Measuring soil erodibility using a laboratory "mini" JET

Authors: AL-MADHHACHI, ABDUL - Oklahoma State University; Hanson, Gregory; FOX, GAREY - Oklahoma State University; TYAGI, AVDHESH - Oklahoma State University; BULUT, RIFAT - Oklahoma State University

Submitted to: Transactions of the ASABE
Publication Type: Peer Reviewed Journal
Publication Acceptance Date: 3/1/2013
Publication Date: 6/1/2013
Citation: Al-Madhhachi, A.T., Hanson, G.J., Fox, G.A., Tyagi, A.K., Bulut, R. 2013. Measuring soil erodibility using a laboratory "mini" JET. Transactions of the ASABE. 56(3):901-910.

Interpretive Summary: Erosion of soil materials occurs in many water flow environments such as rivers, streams, levees, dams, etc. A submerged jet erosion test (JET) is one method that has been developed for measuring the erosion resistance or more commonly termed "erodibility" of soil materials to predict how they will perform in water flow environments. This study compares measurement results from a smaller version of the JET device, referred to as the "mini" JET. Comparisons are made by conducting side by side laboratory tests of equivalently prepared soil samples. The JET test measures two parameters to determine erodibility. The two parameters are the erodibility coefficient and the critical stress. The erodibility coefficient results compared very well between the original JET and the "mini" jet. It was determined from the test results that an adjustment factor would need to be applied to the "mini" JET results for the critical stress values to agree with the original JET device. It was determined that with proper accounting and understanding of the results the "mini" JET can be used instead of the original JET apparatus for characterizing the erodibility of soil materials. The "mini" JET device will be more convenient to use in more remote environments or in situations where water supply is a limiting factor.

Technical Abstract: Typically the erosion rate of cohesive soils is quantified using an excess shear stress equation, dependent on two major soil parameters: the critical shear stress and the erodibility coefficient. A submerged jet test (JET – Jet Erosion Test) is one method that has been developed for measuring these parameters. In this study, a new miniature version of the device ("mini" JET), with the advantage of being easier to use in the field, was used to measure critical shear stress and erodibility coefficient for two cohesive soils (silty sand and clayey sand) and results were compared to the larger original laboratory JET. The objective of this research was to determine if the "mini" JET measured equivalent values for critical shear stress and erodibility coefficient compared to the original JET device. Samples of the soils tested were prepared at different water contents with a standard compaction effort of 600 kN-m/m**3 (ASTM). In-order to compare the performance and repeatability of both JET devices, tests were performed on paired samples prepared in the same way and tested at the same time. Some variability in measuring critical shear stress and erodibility coefficient was observed between paired samples due to variability in the subsamples of the cohesive soil and differences in soil moisture levels.

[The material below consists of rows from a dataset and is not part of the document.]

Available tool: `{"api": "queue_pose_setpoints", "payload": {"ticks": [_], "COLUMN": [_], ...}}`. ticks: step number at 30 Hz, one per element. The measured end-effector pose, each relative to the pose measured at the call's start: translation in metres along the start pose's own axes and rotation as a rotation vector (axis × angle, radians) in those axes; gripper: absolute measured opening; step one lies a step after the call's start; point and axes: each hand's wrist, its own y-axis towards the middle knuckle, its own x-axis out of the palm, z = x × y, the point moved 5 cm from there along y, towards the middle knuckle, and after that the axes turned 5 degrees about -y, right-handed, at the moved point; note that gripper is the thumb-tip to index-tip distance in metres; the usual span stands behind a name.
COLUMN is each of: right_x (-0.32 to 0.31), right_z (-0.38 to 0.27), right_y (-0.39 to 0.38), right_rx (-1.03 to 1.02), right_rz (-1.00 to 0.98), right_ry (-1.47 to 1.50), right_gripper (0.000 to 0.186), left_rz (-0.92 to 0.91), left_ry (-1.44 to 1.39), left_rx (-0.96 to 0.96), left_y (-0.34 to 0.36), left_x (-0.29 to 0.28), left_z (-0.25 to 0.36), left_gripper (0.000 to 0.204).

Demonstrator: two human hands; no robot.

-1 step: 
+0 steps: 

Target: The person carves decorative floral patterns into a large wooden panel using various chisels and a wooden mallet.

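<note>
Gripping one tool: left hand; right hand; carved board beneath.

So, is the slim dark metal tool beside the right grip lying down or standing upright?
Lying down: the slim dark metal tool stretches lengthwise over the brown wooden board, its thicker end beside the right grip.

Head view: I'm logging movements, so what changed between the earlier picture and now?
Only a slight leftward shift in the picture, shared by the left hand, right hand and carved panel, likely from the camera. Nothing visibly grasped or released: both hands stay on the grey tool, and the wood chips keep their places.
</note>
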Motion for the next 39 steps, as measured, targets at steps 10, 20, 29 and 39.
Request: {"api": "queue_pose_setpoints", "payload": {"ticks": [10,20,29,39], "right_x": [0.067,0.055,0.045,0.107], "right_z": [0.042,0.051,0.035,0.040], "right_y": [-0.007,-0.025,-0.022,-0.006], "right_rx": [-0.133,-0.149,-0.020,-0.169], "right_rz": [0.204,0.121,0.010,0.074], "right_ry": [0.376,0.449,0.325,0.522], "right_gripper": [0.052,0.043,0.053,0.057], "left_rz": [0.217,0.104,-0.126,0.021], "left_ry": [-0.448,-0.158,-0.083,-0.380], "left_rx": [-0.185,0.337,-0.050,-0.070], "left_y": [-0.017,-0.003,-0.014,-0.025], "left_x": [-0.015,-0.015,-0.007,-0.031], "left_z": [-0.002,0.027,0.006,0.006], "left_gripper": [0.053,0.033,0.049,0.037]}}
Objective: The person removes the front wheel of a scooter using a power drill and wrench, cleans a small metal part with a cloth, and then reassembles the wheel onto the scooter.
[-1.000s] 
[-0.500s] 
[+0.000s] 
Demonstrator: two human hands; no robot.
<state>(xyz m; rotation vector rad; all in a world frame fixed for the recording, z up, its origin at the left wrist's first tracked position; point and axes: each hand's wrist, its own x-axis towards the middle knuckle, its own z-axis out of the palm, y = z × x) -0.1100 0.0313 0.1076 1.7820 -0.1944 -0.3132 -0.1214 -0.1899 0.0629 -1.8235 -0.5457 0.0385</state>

Reasonably equivalent erodibility coefficient values were measured by the two JET devices for both soils but the critical shear stress values measured by the "mini" JET were consistently lower. Observations during testing indicated that settling back of some of the eroded soil into the scour area of the new "mini" JET device may have caused differences in the measured critical shear stress relative to the original JET device. Adjustment of the ratio of the equilibrium depth to the nozzle height of the "mini" JET in the analysis resulted in minimal differences in the estimated critical shear stress between both JET devices. Statistical tests indicated no significant differences between the devices for measuring critical shear stress and erodibility coefficient except for the pre-adjusted critical shear stress. Both JET devices also demonstrated consistent performance in measuring critical shear stress-erodibility coefficient relationships, which compared reasonably well with those observed in previous field research.